Levantamento CNT/MDA divulgado nesta terça-feira (16) mostra que o presidente Luiz Inácio Lula da Silva ampliou sua vantagem nas intenções de voto para a eleição presidencial de 2026, consolidando a liderança nos cenários avaliados pelo instituto.
A pesquisa aponta que o petista cresceu tanto nas simulações de primeiro quanto de segundo turno e abriu distância maior sobre o senador Flávio Bolsonaro, principal adversário testado pelo instituto. O estudo foi realizado entre os dias 10 e 14 de junho, com entrevistas em diversas regiões do país.
Na simulação de segundo turno realizada pelo instituto, Lula alcança 49,3% da preferência do eleitorado, enquanto Flávio Bolsonaro soma 36,8%, mantendo o petista na liderança do cenário testado. A diferença entre os dois chegou a 12,5 pontos percentuais, crescimento expressivo em relação ao levantamento de abril, quando a vantagem do presidente era inferior a cinco pontos.
Na projeção para o primeiro turno, o atual chefe do Executivo também manteve a liderança. Na projeção para o primeiro turno, o presidente registra 41,8% das intenções de voto, à frente de Flávio Bolsonaro, que aparece com 28,2%.
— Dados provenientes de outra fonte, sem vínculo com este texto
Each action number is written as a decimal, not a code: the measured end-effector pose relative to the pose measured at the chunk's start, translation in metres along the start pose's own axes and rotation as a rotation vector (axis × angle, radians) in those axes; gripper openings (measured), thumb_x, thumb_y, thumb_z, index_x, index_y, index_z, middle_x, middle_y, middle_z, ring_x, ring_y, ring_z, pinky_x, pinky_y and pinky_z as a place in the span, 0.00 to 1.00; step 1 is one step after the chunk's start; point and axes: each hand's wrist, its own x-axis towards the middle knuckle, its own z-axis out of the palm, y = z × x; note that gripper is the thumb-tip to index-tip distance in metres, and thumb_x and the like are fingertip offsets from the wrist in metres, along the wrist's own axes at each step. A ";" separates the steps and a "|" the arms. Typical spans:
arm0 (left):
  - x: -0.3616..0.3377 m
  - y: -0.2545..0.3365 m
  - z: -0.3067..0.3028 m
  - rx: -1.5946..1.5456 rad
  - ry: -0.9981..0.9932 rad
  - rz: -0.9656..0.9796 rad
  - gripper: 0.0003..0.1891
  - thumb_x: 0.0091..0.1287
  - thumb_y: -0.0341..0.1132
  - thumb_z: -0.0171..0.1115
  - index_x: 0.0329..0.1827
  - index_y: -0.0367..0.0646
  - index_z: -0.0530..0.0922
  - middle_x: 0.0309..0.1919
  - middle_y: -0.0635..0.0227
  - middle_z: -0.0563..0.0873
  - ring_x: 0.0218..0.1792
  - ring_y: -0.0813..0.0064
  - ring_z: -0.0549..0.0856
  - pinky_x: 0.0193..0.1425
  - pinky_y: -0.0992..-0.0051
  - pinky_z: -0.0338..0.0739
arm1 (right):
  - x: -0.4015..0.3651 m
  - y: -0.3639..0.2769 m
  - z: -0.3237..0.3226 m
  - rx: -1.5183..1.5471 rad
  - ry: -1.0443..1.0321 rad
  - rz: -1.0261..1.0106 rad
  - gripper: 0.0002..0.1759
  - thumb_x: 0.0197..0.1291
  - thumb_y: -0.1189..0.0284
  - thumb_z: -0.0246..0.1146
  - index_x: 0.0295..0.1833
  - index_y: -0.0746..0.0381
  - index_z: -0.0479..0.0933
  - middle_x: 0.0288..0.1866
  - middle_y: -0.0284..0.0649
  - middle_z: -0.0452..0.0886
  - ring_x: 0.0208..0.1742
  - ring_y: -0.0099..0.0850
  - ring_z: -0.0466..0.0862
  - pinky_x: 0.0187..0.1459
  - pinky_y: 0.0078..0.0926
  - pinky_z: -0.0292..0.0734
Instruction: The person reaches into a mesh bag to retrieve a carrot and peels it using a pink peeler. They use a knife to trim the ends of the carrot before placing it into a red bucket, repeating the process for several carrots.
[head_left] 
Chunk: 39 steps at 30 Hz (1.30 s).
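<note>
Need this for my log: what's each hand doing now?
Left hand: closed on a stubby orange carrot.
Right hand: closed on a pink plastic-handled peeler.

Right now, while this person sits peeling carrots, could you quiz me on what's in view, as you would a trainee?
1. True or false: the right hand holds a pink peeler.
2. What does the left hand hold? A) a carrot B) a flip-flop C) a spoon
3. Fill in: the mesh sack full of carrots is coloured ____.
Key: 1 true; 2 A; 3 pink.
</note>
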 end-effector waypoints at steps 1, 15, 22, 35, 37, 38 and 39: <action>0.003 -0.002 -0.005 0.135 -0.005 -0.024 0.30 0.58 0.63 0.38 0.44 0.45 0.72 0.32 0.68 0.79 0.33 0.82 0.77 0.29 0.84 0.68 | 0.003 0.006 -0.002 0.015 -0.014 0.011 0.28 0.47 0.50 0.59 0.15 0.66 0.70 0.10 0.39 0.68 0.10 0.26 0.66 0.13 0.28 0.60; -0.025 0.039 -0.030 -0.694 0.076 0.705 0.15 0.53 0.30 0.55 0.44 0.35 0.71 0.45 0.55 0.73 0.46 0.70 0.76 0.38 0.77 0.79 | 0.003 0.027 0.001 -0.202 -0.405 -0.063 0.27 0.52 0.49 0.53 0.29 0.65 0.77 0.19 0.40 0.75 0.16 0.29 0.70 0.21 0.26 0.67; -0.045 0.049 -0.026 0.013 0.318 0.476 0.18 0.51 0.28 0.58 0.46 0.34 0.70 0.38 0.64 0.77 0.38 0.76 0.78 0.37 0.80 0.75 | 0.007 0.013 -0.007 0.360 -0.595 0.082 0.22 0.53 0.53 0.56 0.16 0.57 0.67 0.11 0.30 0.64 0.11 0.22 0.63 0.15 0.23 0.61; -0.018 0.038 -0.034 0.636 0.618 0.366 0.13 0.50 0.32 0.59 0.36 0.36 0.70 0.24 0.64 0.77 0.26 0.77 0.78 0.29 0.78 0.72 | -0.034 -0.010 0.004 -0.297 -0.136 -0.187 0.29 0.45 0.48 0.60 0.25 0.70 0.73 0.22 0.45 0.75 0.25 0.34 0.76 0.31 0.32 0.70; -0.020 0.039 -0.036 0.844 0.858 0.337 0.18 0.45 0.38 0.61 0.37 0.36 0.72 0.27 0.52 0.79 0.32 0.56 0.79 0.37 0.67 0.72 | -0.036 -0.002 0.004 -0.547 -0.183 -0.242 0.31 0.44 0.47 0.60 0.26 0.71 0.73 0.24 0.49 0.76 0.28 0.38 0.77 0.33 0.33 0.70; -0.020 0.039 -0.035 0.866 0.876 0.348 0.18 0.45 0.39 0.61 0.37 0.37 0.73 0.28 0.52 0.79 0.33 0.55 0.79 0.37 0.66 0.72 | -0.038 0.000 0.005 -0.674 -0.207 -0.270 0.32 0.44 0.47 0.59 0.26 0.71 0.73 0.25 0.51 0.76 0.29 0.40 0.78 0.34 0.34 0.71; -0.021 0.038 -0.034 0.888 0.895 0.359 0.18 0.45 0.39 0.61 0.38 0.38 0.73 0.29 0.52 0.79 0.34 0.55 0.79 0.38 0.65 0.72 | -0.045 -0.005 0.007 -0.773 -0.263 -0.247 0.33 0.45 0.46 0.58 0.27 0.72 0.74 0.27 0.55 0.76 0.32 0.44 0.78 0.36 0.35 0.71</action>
A sondagem também avaliou outros possíveis concorrentes ao Palácio do Planalto, incluindo Ronaldo Caiado, Romeu Zema, Joaquim Barbosa, Michel Temer, Renan Santos e Augusto Cury. Nenhum deles alcançou dois dígitos na pesquisa.
Os cenários de segundo turno avaliados pela CNT/MDA indicam que Lula venceria todos os adversários incluídos na pesquisa, mantendo vantagem consistente nas diferentes simulações realizadas pelo instituto.
Também foram avaliados os índices de rejeição dos possíveis candidatos. Michel Temer lidera nesse quesito, seguido por Flávio Bolsonaro e Lula. Entre os nomes avaliados, Caiado, Zema, Joaquim Barbosa, Renan Santos e Augusto Cury registraram percentuais menores de rejeição.
A sondagem também apontou avanço na percepção positiva sobre o governo federal. Segundo os dados, 35,3% dos entrevistados avaliam a gestão de Lula como boa ou ótima, percentual ligeiramente superior aos 34,3% que a classificam como ruim ou péssima. A pesquisa ouviu 2.002 eleitores entre os dias 10 e 14 de junho, com margem de erro de 2,2 pontos percentuais e grau de confiança de 95%.